This caused Beverly to stop.

“No, Beverly,” he called out to her. “I’m not.”

She started walking again, but I didn’t feel any more at ease.

“Then why-”

“I don’t necessarily have to leave physically, Kennedy. I could be incapacitated. I could get…sick…”

I scoffed to show him that simply didn’t seem probable. Not him. Not with that body.

It didn’t deter him. “You will be the one to defend everyone else when I’m…if I’m no longer…capable of it. You’re the only one with the skill set able enough.”

“Ummm…,” Doc mumbled, openly offended.

“Doc will be helpful too,” Harrison added, but it was primarily to placate him.

What Harrison said was correct. By way of hierarchy in combat, I was second-in-command, whether I liked it or not. Yet there was something else he wasn’t telling me.
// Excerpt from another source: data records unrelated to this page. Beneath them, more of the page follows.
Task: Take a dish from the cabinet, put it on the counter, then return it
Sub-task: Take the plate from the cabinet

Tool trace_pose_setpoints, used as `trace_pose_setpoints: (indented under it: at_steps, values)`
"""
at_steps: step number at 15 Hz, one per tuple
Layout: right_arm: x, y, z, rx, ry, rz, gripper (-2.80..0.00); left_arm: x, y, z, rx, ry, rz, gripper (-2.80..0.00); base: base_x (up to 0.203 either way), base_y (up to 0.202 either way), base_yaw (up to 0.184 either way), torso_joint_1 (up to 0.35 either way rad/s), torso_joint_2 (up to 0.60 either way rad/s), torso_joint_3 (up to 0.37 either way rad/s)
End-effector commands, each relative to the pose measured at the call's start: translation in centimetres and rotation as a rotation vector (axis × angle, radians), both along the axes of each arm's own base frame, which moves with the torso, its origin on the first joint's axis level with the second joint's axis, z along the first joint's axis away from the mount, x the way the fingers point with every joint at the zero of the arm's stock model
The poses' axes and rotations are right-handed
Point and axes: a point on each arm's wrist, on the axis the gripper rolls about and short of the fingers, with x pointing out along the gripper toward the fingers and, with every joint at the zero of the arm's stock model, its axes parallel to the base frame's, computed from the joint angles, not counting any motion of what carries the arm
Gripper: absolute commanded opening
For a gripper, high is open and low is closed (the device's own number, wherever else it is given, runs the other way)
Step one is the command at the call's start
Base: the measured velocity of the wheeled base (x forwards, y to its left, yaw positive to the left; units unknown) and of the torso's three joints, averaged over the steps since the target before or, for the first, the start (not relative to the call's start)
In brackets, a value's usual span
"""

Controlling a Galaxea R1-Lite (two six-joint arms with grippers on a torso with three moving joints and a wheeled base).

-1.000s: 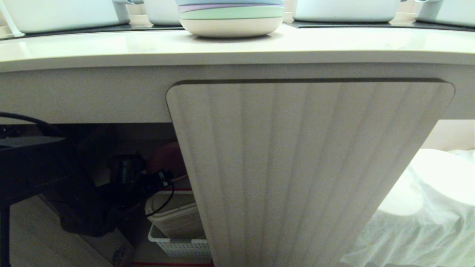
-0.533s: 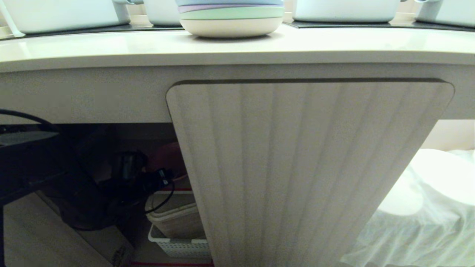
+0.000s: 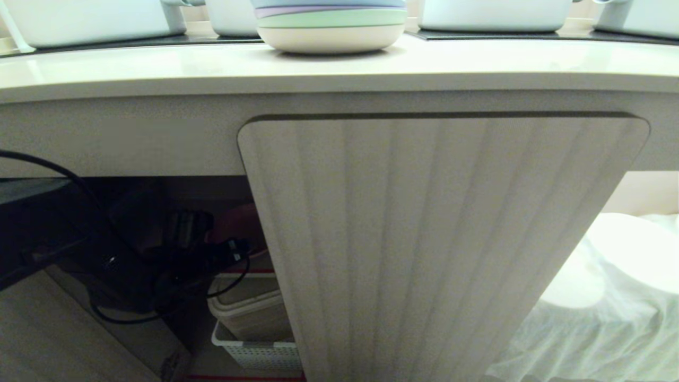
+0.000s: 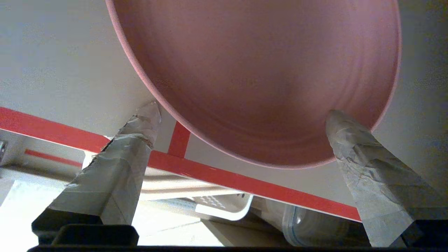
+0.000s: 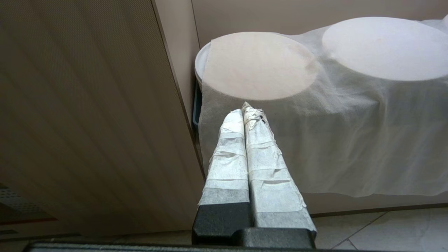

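The pink dish (image 4: 259,73) lies on the grey, red-edged shelf (image 4: 224,176) inside the cabinet. My left gripper (image 4: 243,115) is open at the dish's near rim, with one taped fingertip (image 4: 150,113) on the shelf just outside the rim and the other over the rim. In the head view the left arm (image 3: 180,239) reaches into the dark opening, and a sliver of the dish (image 3: 241,220) shows past the shut ribbed cabinet door (image 3: 424,239). The counter (image 3: 159,66) runs above. My right gripper (image 5: 246,106) is shut and empty, parked beside that door.
A stack of pastel plates (image 3: 331,24) and white pots (image 3: 90,21) stand on the counter. Below the shelf sit a white perforated basket (image 3: 254,350) and lidded containers (image 3: 249,310). Cloth-wrapped white discs (image 5: 259,66) fill the recess to the right.
My left arm has shifted inside the cabinet opening, its wrist edging up toward the dish. The gripper has stayed open. Nothing else has moved.
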Motion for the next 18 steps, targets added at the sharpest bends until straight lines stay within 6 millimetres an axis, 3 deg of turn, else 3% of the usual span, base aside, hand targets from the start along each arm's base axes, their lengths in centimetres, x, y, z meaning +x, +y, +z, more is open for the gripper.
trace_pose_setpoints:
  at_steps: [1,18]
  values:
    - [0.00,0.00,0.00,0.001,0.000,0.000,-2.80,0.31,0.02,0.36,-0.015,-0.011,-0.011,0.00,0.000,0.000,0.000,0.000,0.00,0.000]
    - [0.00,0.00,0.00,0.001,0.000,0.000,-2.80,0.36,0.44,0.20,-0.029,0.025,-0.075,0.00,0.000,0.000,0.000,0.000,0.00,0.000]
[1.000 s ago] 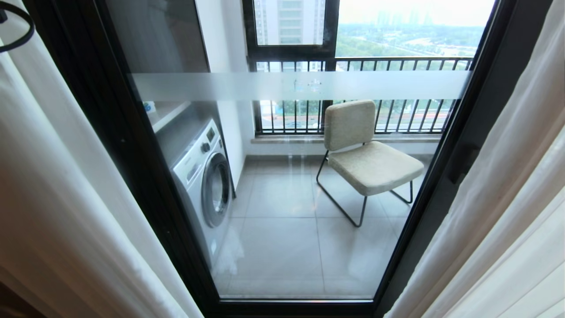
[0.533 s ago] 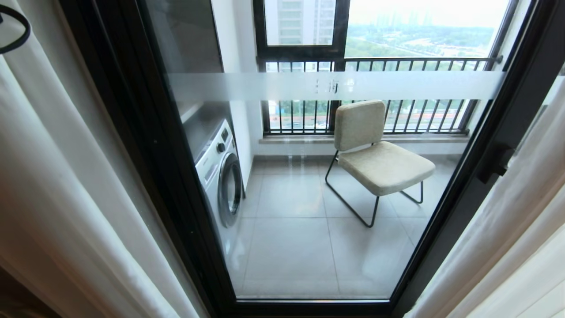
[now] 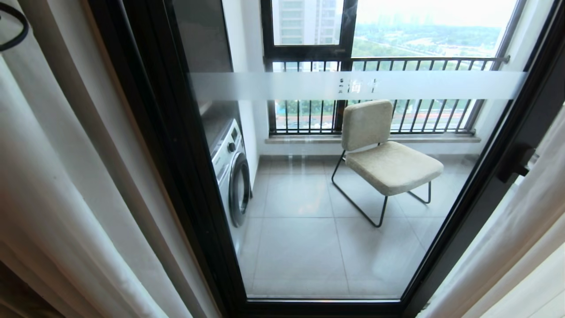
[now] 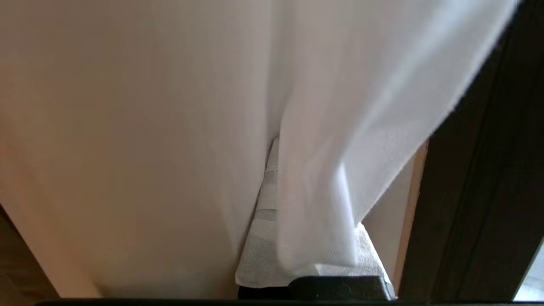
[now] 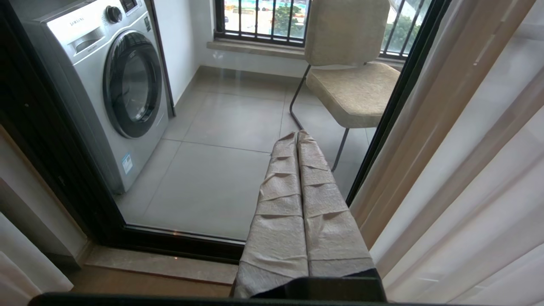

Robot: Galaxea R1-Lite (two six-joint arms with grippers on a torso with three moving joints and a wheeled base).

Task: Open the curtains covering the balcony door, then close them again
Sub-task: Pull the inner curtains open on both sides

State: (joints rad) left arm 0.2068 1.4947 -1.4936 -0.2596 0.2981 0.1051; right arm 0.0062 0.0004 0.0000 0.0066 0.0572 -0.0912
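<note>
The left claw [image 4: 272,238] was clenched with the curtains [image 4: 170,127] draped over and around its paper-wrapped fingers [image 4: 263,250] (whether cloth was pinched between them could not be told). The right claw [image 5: 299,144] was clenched on nothing, low in its wrist view, pointing at the balcony door [image 5: 212,178]. In the head view, curtains [image 3: 57,190] hung at the left and right edges, the door [image 3: 335,229] uncovered at centre. Beyond stood a washing machine [image 3: 231,172] and chair [image 3: 388,159].

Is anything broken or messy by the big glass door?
Nothing stands out. The curtains hang neatly at both sides of the balcony door, whose glass looks whole. Behind it, the chair and washing machine stand upright.
</note>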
Something that unnerved him, that kept causing him to stutter and search for the right words to convince me. So I couldn’t let it go.

“It just doesn’t make sense, Harrison.”

“Hey, Doc?” he said quickly, redirecting his attention from me. “Can I have one of those cupcakes now?”

He smirked, dug a package from his pocket and tossed it to Harrison, who began removing the two small cakes. Knowing they were intended for me, I gave Doc a solid glare. He shrugged it off.

It worked. I was too busy consuming my meal over the next few minutes. But on my last bite, as I secretly savored the final swallow, we rounded the corner of a stretch of highway and I froze in place. Beverly was already leaning forward, squinting into the woods with perplexity.

“I think… I think there’s…,” she muttered.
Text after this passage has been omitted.